The survey showed that the decline  in NDA was chiefly driven by a 2.27 percent  m-o-m moderation in Net Domestic Credit (NDC) to N38.67 trillion, accompanied by a 4.51 percent  m-o-m decline in other assets net to N3.48 trillion in August 2020.

Further breakdown of the NDC showed a 10.21 percent  m-o-m decline in Credit to the Government to N8.55 trillion; however, Credit to the Private sector rose marginally by 0.24 percent  to N30.13 trillion.

On the liabilities side, the 1.62 percent  m-o-m increase in M3 Money was driven by the 3.33 percent  m-o-m increase in M2 Money to N34.22 trillion, but was partly offset by a 14.70 percent  fall in treasury bills held by money holding sector to N2.97 trillion.
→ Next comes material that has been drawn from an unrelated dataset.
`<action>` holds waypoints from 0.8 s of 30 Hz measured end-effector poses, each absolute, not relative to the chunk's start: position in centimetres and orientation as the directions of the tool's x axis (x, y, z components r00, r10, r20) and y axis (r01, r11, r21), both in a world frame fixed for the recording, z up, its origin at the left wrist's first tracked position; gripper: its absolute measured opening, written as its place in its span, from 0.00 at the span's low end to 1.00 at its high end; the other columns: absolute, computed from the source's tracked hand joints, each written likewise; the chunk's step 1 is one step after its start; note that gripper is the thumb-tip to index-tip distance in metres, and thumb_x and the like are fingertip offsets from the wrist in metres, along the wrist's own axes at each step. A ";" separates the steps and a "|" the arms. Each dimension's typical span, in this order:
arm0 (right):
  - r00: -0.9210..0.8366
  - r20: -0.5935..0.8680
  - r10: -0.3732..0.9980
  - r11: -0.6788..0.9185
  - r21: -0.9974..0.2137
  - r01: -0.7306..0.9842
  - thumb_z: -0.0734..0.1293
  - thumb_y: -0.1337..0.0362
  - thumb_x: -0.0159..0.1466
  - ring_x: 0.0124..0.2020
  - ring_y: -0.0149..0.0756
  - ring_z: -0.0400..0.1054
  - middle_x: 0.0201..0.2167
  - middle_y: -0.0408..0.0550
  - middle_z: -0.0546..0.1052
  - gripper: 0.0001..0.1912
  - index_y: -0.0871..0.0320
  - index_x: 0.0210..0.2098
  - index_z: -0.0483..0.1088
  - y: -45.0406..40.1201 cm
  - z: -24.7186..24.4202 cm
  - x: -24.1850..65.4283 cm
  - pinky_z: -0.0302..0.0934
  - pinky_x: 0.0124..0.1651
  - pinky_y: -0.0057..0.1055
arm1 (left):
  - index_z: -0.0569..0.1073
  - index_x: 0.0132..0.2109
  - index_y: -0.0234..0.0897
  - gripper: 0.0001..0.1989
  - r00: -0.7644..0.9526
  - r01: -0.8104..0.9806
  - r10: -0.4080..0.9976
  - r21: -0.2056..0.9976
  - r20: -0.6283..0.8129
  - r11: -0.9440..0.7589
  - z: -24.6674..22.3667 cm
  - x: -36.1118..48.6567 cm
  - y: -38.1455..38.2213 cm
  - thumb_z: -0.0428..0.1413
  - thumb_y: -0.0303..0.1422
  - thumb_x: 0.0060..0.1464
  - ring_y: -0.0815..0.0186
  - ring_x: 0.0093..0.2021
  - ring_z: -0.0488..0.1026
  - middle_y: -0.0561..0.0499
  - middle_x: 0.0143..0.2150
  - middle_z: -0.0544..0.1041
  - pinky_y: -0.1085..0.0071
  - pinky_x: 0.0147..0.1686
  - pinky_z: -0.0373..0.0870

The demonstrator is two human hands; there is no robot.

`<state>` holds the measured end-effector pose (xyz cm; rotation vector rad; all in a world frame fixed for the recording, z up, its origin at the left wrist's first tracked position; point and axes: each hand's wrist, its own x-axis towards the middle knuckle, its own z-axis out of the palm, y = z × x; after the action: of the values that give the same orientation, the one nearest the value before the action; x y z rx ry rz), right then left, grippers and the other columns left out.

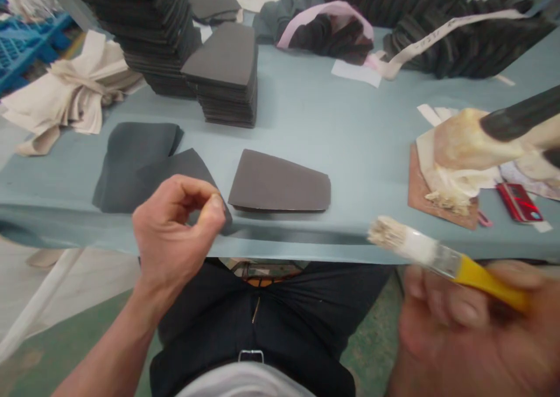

The increase in M2 was propelled by a 4.62 percent  rise in Narrow Money (M1) to N13.14 trillion (of which Demand Deposits increased by 6.02 percent  to N11.64 trillion, however currency outside banks fell by 2.66 percent  to N1.97 trillion), and a 2.54 percent  increase in Quasi Money (near maturing short term financial instruments) to N21.08 trillion. Reserve Money (Base Money) further rose m-o-m by 2.02 percent  to N13.69 trillion as Bank reserves increased m-o-m by 2.68 percent  to N11.32 trillion, however currency in circulation moderated by 1.04 percent  to N2.37 trillion.